Give back all the data exactly as it was written.

▶ _Data excerpt_:
********************

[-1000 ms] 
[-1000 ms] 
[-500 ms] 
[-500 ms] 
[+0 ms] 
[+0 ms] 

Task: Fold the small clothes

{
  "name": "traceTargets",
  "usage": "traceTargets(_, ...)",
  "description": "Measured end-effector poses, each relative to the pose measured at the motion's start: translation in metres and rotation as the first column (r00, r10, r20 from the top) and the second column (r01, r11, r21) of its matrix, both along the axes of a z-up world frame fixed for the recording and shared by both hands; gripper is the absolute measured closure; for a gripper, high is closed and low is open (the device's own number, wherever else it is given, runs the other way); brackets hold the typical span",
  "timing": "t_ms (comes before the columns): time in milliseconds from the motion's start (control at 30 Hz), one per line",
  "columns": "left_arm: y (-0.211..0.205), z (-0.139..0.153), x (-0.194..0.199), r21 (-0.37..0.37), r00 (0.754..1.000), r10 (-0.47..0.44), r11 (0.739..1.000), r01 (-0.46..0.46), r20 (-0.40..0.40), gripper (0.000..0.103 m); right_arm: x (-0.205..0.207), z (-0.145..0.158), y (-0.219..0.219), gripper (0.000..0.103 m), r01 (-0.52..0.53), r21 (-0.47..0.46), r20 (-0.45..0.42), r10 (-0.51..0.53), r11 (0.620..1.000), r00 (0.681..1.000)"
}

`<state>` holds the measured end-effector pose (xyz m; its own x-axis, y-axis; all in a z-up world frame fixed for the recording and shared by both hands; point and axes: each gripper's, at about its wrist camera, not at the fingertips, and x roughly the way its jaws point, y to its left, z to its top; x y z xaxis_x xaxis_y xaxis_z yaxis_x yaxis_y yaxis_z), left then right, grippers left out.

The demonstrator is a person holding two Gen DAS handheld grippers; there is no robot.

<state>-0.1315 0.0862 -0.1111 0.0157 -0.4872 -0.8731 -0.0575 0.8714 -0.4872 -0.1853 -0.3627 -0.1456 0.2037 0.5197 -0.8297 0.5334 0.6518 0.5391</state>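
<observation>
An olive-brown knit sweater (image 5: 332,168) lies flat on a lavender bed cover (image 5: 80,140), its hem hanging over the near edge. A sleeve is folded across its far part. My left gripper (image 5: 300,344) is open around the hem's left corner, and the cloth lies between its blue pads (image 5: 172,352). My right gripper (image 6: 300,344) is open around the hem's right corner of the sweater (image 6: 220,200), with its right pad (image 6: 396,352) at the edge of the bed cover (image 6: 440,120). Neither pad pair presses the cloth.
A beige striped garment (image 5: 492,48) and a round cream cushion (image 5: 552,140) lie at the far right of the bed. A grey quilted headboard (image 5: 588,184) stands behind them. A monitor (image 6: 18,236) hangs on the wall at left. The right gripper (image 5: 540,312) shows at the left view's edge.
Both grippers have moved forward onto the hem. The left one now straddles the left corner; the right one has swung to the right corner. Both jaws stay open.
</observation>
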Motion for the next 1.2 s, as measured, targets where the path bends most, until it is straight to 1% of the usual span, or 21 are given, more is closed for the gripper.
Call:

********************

▶ _Result_:
[-1000 ms] 
[-1000 ms] 
[-500 ms] 
[-500 ms] 
[+0 ms] 
[+0 ms] 

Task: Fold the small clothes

{
  "name": "traceTargets",
  "usage": "traceTargets(_, ...)",
  "description": "Measured end-effector poses, each relative to the pose measured at the motion's start: translation in metres and rotation as the first column (r00, r10, r20 from the top) and the second column (r01, r11, r21) of its matrix, both along the axes of a z-up world frame fixed for the recording and shared by both hands; gripper is the absolute measured closure; for a gripper, high is closed and low is open (the device's own number, wherever else it is given, runs the other way); brackets hold the typical span",
  "timing": "t_ms (comes before the columns): time in milliseconds from the motion's start (control at 30 Hz), one per line",
  "columns": "left_arm: y (-0.211..0.205), z (-0.139..0.153), x (-0.194..0.199), r21 (-0.37..0.37), r00 (0.754..1.000), r10 (-0.47..0.44), r11 (0.739..1.000), r01 (-0.46..0.46), r20 (-0.40..0.40), gripper (0.000..0.103 m); right_arm: x (-0.205..0.207), z (-0.145..0.158), y (-0.219..0.219), gripper (0.000..0.103 m), r01 (-0.52..0.53), r21 (-0.47..0.46), r20 (-0.45..0.42), r10 (-0.51..0.53), r11 (0.620..1.000), r00 (0.681..1.000)"
}

`<state>` holds the measured end-effector pose (xyz m; its own x-axis, y-axis; all in a z-up world frame fixed for the recording and shared by both hands; point and axes: each gripper's, at about its wrist camera, not at the fingertips, and x roughly the way its jaws point, y to its left, z to its top; x y z xaxis_x xaxis_y xaxis_z yaxis_x yaxis_y yaxis_z), left then right, grippers left out.

The demonstrator is a person holding two Gen DAS handheld grippers; there is no robot.

<state>-0.1315 0.0862 -0.1111 0.0157 -0.4872 -0.8731 -0.0575 0.8714 -0.4872 -0.1853 -0.3627 -0.1456 0.2037 0.5197 -0.8297 0.5334 0.6518 0.5391</state>
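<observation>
An olive-brown knit sweater (image 5: 332,168) lies flat on a lavender bed cover (image 5: 80,140), its hem hanging over the near edge. A sleeve is folded across its far part. My left gripper (image 5: 300,344) is open around the hem's left corner, and the cloth lies between its blue pads (image 5: 172,352). My right gripper (image 6: 300,344) is open around the hem's right corner of the sweater (image 6: 220,200), with its right pad (image 6: 396,352) at the edge of the bed cover (image 6: 440,120). Neither pad pair presses the cloth.
A beige striped garment (image 5: 492,48) and a round cream cushion (image 5: 552,140) lie at the far right of the bed. A grey quilted headboard (image 5: 588,184) stands behind them. A monitor (image 6: 18,236) hangs on the wall at left. The right gripper (image 5: 540,312) shows at the left view's edge.
Both grippers have moved forward onto the hem. The left one now straddles the left corner; the right one has swung to the right corner. Both jaws stay open.
</observation>
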Motion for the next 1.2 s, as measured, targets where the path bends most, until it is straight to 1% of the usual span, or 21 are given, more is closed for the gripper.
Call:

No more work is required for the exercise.